Bad Feminist by Roxane Gay, glasses, notebook

For the month of January, Bonded is reading and discussing Bad Feminist by Roxane Gay. We’ll be posting response articles throughout the month and ending the month (Jan. 31st) with a video discussion of some of our favorite essays or passages. Please join us in the comments section that day, but until then, enjoy some preliminary thoughts we’re having as we work through the book right alongside you.


The idea of being a bad feminist is a notion so utterly relatable it was, ultimately, what drew me to this book. Each day is a high wire act where I cautiously walk the line of activist and ally with the ever present knowledge of my shortcomings, failings, and privilege that leave me dangerously exposed to the potential of being labeled a bad feminist. But I am also a good feminist, right? I hope. At the start of each week, I step cautiously out into the open with no safety net to catch me; following my heart’s desire to fight for justice, to stand in opposition to the oppressors, and create space for the marginalized.

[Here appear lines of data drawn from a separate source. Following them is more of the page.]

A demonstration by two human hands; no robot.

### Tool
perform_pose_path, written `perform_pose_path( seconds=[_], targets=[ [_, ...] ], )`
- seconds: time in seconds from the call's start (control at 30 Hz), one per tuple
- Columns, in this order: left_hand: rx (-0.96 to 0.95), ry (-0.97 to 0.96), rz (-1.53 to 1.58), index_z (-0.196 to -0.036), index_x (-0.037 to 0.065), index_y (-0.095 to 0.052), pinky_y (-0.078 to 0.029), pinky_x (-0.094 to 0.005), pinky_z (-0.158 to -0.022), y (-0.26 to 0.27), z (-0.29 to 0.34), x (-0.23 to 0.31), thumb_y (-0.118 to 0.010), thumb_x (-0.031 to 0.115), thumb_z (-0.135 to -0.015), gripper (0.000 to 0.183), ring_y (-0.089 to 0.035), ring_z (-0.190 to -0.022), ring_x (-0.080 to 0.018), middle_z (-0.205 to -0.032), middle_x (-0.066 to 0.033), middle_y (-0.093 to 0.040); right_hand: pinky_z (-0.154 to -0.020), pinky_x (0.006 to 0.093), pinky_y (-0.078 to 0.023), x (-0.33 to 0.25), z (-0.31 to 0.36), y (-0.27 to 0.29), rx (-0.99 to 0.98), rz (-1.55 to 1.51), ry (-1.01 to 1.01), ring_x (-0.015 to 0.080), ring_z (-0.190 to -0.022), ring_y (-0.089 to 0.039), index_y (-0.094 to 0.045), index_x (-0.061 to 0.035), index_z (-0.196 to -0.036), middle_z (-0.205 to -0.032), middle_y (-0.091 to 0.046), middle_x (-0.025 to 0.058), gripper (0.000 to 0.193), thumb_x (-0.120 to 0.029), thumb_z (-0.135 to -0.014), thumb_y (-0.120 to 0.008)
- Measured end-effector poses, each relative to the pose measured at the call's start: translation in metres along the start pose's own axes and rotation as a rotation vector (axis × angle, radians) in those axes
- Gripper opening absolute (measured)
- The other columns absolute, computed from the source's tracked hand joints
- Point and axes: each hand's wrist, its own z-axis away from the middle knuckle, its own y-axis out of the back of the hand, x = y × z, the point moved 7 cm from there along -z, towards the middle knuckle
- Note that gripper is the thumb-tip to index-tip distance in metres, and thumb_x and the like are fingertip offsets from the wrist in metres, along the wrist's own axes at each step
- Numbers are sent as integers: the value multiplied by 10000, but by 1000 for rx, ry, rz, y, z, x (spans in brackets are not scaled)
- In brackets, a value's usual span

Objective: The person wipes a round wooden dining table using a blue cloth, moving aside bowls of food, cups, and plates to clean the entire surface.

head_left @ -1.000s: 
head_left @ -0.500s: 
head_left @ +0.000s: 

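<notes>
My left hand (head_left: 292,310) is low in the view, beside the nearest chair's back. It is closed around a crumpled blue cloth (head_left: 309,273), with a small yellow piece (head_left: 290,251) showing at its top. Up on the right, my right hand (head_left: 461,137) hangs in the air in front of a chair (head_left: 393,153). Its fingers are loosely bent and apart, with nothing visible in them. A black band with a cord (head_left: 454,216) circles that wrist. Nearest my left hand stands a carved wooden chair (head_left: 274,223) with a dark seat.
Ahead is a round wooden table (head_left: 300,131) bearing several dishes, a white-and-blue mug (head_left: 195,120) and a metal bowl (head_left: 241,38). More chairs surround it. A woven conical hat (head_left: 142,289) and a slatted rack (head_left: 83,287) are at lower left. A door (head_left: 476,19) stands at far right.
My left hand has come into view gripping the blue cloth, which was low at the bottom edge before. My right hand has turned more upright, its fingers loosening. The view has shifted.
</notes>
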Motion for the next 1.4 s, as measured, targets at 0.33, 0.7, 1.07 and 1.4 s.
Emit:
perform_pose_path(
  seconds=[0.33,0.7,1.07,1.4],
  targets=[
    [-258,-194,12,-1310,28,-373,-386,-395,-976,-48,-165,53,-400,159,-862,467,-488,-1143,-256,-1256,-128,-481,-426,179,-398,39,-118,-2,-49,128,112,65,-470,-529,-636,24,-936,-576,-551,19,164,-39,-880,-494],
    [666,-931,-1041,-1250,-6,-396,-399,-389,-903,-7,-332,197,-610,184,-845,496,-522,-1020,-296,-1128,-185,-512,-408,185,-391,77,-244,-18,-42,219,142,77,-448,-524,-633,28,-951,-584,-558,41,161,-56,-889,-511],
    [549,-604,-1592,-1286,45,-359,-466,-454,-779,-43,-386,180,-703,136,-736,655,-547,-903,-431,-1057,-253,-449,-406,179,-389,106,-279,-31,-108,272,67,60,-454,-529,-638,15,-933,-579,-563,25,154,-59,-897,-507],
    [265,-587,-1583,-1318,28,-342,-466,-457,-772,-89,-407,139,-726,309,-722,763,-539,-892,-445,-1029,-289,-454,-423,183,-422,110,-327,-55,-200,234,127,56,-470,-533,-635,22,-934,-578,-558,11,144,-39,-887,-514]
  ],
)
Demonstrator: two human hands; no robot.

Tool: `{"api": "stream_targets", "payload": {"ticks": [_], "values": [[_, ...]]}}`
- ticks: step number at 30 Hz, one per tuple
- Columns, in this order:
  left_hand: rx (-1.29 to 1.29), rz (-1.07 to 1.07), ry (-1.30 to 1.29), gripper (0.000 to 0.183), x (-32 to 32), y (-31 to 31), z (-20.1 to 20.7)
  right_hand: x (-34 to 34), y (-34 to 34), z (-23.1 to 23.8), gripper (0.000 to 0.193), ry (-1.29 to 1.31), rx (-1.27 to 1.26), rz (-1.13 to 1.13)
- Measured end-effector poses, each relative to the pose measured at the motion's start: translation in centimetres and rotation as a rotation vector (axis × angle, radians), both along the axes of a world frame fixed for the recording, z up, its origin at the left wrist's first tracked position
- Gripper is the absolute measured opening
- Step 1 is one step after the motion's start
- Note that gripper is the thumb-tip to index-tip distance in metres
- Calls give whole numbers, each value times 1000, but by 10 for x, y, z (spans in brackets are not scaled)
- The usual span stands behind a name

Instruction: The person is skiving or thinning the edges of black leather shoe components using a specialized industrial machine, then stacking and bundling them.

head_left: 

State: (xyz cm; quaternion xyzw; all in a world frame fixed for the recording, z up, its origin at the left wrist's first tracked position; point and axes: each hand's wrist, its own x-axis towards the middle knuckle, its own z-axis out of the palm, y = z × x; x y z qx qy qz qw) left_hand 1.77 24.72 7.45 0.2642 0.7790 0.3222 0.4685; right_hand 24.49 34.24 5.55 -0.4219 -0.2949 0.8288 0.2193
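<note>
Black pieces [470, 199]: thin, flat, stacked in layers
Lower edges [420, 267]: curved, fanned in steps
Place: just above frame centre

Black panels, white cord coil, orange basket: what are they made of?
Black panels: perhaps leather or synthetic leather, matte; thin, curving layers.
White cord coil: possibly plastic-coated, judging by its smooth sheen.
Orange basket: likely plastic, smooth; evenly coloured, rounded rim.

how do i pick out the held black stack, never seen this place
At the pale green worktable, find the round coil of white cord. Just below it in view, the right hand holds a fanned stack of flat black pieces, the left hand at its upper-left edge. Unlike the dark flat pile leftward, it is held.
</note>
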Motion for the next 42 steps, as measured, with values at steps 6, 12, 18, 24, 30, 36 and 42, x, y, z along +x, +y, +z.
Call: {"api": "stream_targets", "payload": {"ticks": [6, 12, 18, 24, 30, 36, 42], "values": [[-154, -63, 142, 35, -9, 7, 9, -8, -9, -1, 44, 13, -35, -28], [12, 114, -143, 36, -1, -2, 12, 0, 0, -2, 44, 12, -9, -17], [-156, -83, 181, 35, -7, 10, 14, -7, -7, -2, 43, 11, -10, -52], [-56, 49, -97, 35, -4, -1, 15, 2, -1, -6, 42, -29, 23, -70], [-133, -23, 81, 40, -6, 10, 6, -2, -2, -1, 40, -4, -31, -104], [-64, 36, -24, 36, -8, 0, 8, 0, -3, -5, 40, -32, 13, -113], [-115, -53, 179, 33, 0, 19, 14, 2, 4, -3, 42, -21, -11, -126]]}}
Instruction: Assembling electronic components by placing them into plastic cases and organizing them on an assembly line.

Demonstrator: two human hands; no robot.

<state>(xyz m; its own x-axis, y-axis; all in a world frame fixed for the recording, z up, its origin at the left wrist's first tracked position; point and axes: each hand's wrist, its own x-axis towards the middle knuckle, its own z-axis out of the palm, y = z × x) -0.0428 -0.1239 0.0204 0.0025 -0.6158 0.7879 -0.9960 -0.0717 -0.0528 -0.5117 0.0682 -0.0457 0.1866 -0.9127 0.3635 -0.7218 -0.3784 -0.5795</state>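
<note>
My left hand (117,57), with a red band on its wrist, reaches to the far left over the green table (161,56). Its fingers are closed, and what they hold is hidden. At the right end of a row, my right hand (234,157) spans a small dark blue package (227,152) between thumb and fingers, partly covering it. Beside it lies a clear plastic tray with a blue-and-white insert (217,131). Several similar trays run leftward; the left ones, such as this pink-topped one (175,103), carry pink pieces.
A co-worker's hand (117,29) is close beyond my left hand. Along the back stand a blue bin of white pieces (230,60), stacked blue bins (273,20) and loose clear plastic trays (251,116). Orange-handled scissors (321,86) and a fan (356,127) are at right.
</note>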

But come midweek, I am mentally and emotionally exhausted, turning up my favorite rap music -- so rife with slurs, misogyny, and bigotry it is impossible to miss the irony in my escape. When I am done, I flip to Bravo and disappear into the mindless stereotype-enforcing female drama of the Housewives. So caught up in the comfort of distraction I am able to temporarily push down the gnawing voice in the back of my head screaming at me. This is hurtful to women! The luxury I have to ignore this voice, even briefly, is not lost on me.


Unable to live up to the impossibility of purity politics, I check myself, forgive myself, and try to get back out there the next day.


This theme, being a bad feminist, plays out in a variety of ways throughout the book. None are more striking to me than the notion of responsibility and speaking up, and out. We see it in Gay’s critique of entertainment and literature, and her discussions of activism and what roles we must take on. What are our responsibilities? When must we speak? What must we say?


In, A Tale of Three Coming Out Stories, Gay challenges us to take the reins of responsibility onto ourselves and lift much of the burden we have flung to the shoulders of celebrities. A call to action both great and small. She writes:


Perhaps we expect gay public figures and other prominent queer people to come out, to stand and be counted, so they can do the work we’re unwilling to do to change the world, to carry the burdens we are unwilling to shoulder, to take the stands we are unwilling to make. As individuals, we may not be able to do much, but when we’re silent when someone uses the word “gay” as an insult, we are falling short. When we don’t vote to support equal marriage rights for all, we are falling short. When we support musicians like Tyler, the Creator, we are falling short. We are failing our communities. We are failing civil rights. There are injustices great and small, and even if we can only fight the small ones, at least we are fighting. (Gay 168)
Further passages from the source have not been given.